Yes, it’s just one study, but in the absence of federal and state data, which is notoriously poor when it comes to counting child farmworkers, it suggests that in North Carolina, one of the four prime tobacco-growing states, nearly half of child tobacco workers are under 16. It confirms what we had been hearing anecdotally from farmworker groups in North Carolina—the tobacco companies’ policy isn’t working.
Children in the U.S. are not allowed to perform work that has been labeled hazardous by the U.S. Department of Labor. You must be 18 to do dangerous work in all sectors except agriculture—an exemption that also needs to end. Tobacco has not been labeled as dangerous work, even though everyone agrees that it is. Even tobacco companies acknowledge the work is too hazardous for young children. That’s why the tobacco companies in 2014 said young children should not do it.
Children who are under 18 cannot buy cigarettes in a store yet they are permitted to work 10 or 12 hour days in tobacco fields while enduring stifling heat and breathing nicotine though the air and absorbing it through their skin. Many children are so desperate to avoid contact with nicotine that they work in black garbage backs with holes cut out for their arms and legs. The plastic cuts down on absorption but wearing black plastic bags in the broiling sun and searing heat has it’s own dangers.

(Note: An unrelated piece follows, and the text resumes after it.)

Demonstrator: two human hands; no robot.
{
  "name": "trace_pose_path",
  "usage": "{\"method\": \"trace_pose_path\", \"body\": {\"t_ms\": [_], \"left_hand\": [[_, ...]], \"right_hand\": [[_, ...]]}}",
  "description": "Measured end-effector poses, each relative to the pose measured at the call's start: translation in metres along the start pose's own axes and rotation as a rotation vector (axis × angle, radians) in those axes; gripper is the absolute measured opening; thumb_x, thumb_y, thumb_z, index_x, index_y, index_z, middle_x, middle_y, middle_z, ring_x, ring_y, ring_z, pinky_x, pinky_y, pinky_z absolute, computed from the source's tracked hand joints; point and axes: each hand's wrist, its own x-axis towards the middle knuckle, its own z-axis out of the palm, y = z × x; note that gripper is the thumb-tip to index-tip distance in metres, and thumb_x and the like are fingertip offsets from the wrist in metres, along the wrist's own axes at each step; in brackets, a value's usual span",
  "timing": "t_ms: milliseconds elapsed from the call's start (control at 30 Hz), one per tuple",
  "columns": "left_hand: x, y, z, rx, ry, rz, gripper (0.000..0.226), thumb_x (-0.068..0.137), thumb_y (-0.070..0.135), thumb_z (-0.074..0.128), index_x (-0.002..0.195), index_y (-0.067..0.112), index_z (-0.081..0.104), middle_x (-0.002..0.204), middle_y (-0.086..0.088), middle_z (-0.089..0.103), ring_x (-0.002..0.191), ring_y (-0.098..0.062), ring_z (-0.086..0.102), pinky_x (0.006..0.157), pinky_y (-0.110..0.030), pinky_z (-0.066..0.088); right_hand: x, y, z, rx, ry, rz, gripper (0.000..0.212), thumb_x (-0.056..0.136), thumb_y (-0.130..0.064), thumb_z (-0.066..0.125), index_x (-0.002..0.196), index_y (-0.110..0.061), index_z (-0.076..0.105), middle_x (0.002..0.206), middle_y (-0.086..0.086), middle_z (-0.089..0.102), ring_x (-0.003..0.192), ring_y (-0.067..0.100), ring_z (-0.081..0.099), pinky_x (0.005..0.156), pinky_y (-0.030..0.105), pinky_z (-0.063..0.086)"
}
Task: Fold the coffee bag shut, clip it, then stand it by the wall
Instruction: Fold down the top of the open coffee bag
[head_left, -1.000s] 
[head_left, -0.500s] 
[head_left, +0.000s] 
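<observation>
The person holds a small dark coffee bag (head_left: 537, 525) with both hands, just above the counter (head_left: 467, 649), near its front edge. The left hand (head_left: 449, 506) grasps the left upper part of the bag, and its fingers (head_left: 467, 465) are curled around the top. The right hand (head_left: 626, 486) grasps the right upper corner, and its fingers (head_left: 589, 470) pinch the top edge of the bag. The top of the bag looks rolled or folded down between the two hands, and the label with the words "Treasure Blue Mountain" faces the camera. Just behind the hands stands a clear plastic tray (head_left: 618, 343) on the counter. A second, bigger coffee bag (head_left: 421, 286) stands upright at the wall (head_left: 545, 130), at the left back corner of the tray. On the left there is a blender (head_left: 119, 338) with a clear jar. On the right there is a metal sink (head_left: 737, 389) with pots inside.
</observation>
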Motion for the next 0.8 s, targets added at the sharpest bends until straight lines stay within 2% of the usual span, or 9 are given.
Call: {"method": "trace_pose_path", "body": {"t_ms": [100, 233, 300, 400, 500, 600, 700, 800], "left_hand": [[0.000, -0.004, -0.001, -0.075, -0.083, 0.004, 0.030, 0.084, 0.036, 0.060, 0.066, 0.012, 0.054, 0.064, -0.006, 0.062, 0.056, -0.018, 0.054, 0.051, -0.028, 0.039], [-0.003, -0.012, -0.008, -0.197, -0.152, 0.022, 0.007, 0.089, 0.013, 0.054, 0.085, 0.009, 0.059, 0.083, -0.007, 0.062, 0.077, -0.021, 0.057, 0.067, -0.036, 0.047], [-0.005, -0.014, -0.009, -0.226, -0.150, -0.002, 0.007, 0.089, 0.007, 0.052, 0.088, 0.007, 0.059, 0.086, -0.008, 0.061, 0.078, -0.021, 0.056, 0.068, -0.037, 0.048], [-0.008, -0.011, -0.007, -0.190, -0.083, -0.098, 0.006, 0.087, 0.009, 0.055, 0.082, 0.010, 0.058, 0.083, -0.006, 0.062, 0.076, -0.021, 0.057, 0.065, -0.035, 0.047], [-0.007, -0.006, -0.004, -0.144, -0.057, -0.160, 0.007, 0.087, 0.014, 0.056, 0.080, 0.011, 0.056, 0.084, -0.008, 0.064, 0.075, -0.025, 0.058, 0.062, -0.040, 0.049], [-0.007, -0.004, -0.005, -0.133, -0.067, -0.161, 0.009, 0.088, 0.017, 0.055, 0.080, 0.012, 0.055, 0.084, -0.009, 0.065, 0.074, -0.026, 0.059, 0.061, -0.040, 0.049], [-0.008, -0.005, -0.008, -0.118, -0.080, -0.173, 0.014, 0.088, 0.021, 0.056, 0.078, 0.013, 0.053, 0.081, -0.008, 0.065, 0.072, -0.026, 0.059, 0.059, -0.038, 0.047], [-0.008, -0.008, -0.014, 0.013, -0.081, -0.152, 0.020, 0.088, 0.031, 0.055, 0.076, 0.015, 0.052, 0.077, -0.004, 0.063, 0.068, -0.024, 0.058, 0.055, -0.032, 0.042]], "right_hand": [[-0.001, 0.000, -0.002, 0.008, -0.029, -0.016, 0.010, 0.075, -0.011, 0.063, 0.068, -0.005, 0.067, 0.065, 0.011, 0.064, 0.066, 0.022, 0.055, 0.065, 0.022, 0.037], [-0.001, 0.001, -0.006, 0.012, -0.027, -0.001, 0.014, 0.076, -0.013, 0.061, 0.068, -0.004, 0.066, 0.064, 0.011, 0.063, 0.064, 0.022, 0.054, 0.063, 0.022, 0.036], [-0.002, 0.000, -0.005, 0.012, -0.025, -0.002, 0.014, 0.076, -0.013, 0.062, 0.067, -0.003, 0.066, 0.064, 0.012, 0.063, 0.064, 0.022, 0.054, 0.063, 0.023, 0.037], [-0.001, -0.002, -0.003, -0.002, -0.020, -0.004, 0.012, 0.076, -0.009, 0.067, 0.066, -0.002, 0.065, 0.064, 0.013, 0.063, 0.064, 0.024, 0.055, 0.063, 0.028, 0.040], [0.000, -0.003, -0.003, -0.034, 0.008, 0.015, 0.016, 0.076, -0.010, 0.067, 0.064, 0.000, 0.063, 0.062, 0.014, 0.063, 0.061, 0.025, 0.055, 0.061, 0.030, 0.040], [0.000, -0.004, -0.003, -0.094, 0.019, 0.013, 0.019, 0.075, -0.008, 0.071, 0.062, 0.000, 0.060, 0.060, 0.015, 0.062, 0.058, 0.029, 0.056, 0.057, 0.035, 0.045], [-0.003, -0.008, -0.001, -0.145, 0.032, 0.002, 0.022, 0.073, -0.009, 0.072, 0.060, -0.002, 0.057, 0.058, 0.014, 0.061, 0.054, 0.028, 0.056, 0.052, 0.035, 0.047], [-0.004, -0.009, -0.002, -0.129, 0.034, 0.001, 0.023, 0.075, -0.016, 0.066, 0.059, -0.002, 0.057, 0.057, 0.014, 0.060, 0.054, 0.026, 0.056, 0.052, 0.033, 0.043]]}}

The emergence of COVID-19 raises our concern level even further. Farmworker communities have proven particularly vulnerable to COVID-19. With schools closed for the summer and many parents sick, we fear that the number of children from desperately poor farmworker families who seek jobs on tobacco farms may increase.
Federal legislation, the Children Don’t Belong on Tobacco Farms Act, could fix this problem with a total ban on child labor in U.S. tobacco. Unfortunately, versions of the bill, in both the U.S. House and Senate, are not expected to pass any time soon. Child farmworkers, often poor and Latino, are generally at the bottom of congressional priority lists.
American tobacco companies have had six years to try a piecemeal approach that is not working. We need tobacco companies to step up and do the right thing and ban child work in tobacco.
Reid Maki is the coordinator of the Child Labor Coalition, which consists of 38 groups committed to ending child labor in the U.S. and abroad. He is also NCL’s director of child labor advocacy.